Figure 6.1 An example FRC system 
 
An example FRC system is shown in Figure 6.1. Analyzing the off-chip memory 
bandwidth requirement of this FRC system clearly shows that FRC systems require 
significant data transfer from the off-chip frame memory. This FRC system implements 
a 1:4 conversion ratio. It will interpolate new frames by using one MV per MB and 
accessing one MB from the current frame and one MB from the reference frame. Since 
each color channel is 10 bits, the RGB values of a pixel take 30 bits which can be stored 
in a 32 bit word in memory. A Full HD frame has 1920x1080 (1.98M) pixels which 
take 7.92MB. Therefore, 15.84MB (2x7.92MB) have to be accessed from the off-chip 
frame memory in order to interpolate one frame.
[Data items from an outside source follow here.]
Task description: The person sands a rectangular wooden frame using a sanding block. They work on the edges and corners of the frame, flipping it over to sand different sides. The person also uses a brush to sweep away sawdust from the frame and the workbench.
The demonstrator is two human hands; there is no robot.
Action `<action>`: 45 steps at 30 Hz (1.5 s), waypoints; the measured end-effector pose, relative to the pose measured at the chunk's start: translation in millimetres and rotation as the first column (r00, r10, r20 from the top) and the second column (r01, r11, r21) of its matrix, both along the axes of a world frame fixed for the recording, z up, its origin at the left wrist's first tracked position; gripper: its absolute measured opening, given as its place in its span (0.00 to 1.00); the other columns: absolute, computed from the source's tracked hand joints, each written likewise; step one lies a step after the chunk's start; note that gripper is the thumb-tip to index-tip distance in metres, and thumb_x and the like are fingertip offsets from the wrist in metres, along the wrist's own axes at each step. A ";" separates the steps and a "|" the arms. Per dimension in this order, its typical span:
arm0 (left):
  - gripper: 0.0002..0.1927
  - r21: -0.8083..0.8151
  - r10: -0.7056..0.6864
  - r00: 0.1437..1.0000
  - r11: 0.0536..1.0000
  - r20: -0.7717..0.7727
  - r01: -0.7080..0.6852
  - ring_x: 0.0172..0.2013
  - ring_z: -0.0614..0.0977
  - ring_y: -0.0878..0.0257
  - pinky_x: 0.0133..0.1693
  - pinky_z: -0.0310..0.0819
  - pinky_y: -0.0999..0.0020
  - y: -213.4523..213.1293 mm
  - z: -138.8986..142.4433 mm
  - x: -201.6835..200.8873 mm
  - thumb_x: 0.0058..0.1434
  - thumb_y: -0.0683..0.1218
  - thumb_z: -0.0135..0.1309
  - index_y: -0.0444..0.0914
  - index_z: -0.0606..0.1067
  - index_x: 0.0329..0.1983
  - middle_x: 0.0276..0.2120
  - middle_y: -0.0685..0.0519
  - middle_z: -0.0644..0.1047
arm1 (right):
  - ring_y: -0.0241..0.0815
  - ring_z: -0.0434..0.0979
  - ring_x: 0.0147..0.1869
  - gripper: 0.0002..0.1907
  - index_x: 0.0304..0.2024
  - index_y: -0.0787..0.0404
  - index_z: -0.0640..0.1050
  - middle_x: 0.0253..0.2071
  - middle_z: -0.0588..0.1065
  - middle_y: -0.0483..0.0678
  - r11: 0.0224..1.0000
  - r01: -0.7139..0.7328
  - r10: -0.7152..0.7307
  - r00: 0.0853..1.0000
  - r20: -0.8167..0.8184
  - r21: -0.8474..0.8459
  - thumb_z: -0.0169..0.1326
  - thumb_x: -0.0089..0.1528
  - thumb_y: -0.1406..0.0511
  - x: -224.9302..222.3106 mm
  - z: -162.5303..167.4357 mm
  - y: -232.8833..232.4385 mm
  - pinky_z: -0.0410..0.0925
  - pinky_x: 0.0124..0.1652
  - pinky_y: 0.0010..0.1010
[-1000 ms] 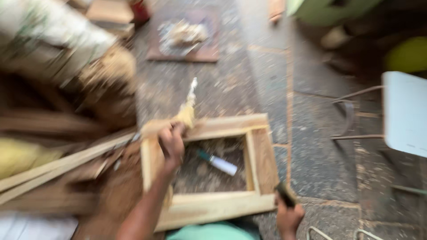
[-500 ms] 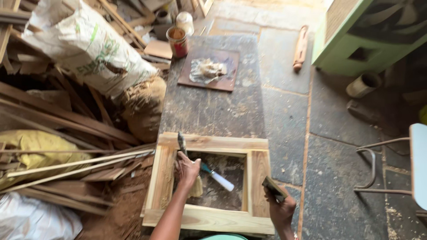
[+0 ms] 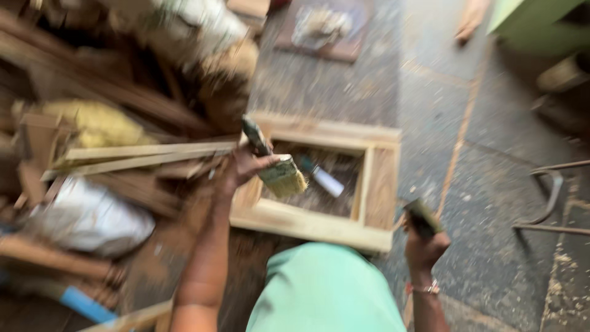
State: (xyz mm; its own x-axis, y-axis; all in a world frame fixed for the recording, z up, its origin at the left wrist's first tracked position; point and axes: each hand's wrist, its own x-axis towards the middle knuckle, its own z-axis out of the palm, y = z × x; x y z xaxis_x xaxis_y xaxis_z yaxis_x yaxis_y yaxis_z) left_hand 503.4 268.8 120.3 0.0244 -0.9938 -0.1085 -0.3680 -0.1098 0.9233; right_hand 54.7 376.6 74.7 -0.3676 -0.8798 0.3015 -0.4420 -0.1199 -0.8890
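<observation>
Paintbrush [image 3: 273,163], dark handle and straw-coloured bristles, is hovering over the left rail of the pale rectangular wooden frame [image 3: 319,224] lying on gritty stone floor [image 3: 491,184]. Left hand [image 3: 243,169] is curling fingers around its handle. Right hand [image 3: 424,243] is gripping a small dark blurred object [image 3: 421,215].

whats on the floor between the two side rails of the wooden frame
In the head view, a small tool with a pale blade lies on the sawdusty floor inside the wooden frame.

Soft, even daylight with no glare and only faint shadows. Heavy motion blur smears everything I see, worst at the upper left, perhaps from my head turning; nothing is sharply focused.
</observation>
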 end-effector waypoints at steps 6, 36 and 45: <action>0.22 0.456 -0.106 0.994 0.885 0.010 0.089 0.36 0.85 0.64 0.41 0.84 0.66 69.5 12.2 29.3 0.39 0.48 0.74 0.41 0.78 0.36 0.33 0.57 0.82 | 0.35 0.79 0.35 0.10 0.46 0.71 0.80 0.34 0.79 0.47 0.995 -0.087 0.079 0.981 0.176 0.038 0.65 0.65 0.71 37.3 10.0 14.8 0.73 0.37 0.26; 0.11 0.061 -0.330 0.779 0.933 0.533 0.354 0.24 0.83 0.63 0.25 0.79 0.69 -22.4 -17.8 95.3 0.55 0.42 0.63 0.39 0.77 0.40 0.30 0.48 0.80 | 0.35 0.82 0.36 0.06 0.45 0.67 0.81 0.34 0.80 0.47 0.993 0.097 -0.091 0.992 -0.087 0.070 0.64 0.67 0.70 152.4 38.6 92.9 0.75 0.37 0.25; 0.06 -0.231 -0.367 0.881 0.868 0.299 0.440 0.24 0.83 0.63 0.24 0.78 0.70 -94.2 -9.5 130.4 0.62 0.42 0.61 0.40 0.77 0.41 0.32 0.51 0.81 | 0.35 0.80 0.34 0.08 0.45 0.67 0.81 0.32 0.79 0.47 0.971 0.216 -0.206 0.973 -0.100 0.100 0.64 0.67 0.68 159.5 45.5 98.8 0.72 0.35 0.25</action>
State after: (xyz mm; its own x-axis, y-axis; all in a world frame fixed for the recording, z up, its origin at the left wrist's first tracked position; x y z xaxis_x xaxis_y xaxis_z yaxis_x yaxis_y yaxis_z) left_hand 633.8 174.6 110.8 -0.3963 -0.9080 0.1360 -0.5340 0.3485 0.7703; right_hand 214.3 475.4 120.2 -0.5249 -0.8145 0.2471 -0.5244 0.0808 -0.8476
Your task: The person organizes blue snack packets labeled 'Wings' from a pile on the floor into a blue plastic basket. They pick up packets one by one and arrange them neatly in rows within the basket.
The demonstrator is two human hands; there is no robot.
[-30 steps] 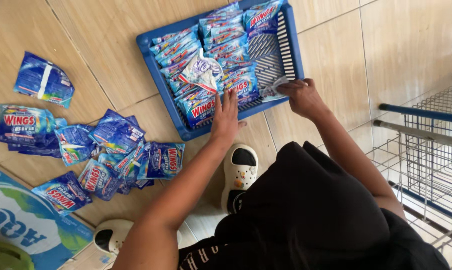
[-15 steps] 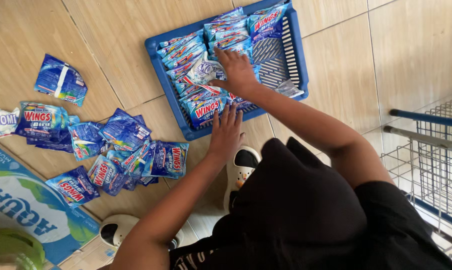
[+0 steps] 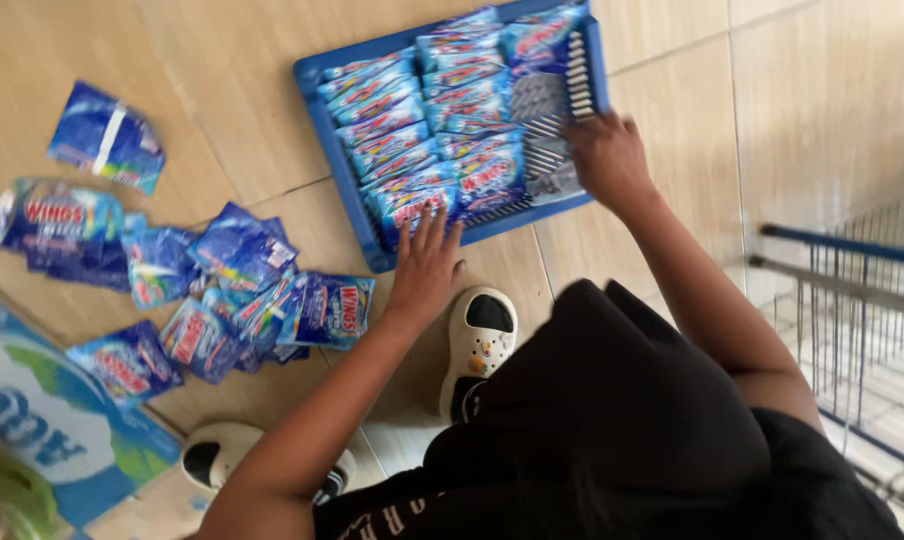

Since three frames will be interpolated 
per original frame, 47.52MB have to be accessed from the off-chip frame memory.  
 
The received input frame and the interpolated frames will be stored in the frame 
memory and they will be sent to the LCD display from the frame memory. Storing 
interpolated frames in the frame memory requires accessing 23.76MB (3x7.92MB). 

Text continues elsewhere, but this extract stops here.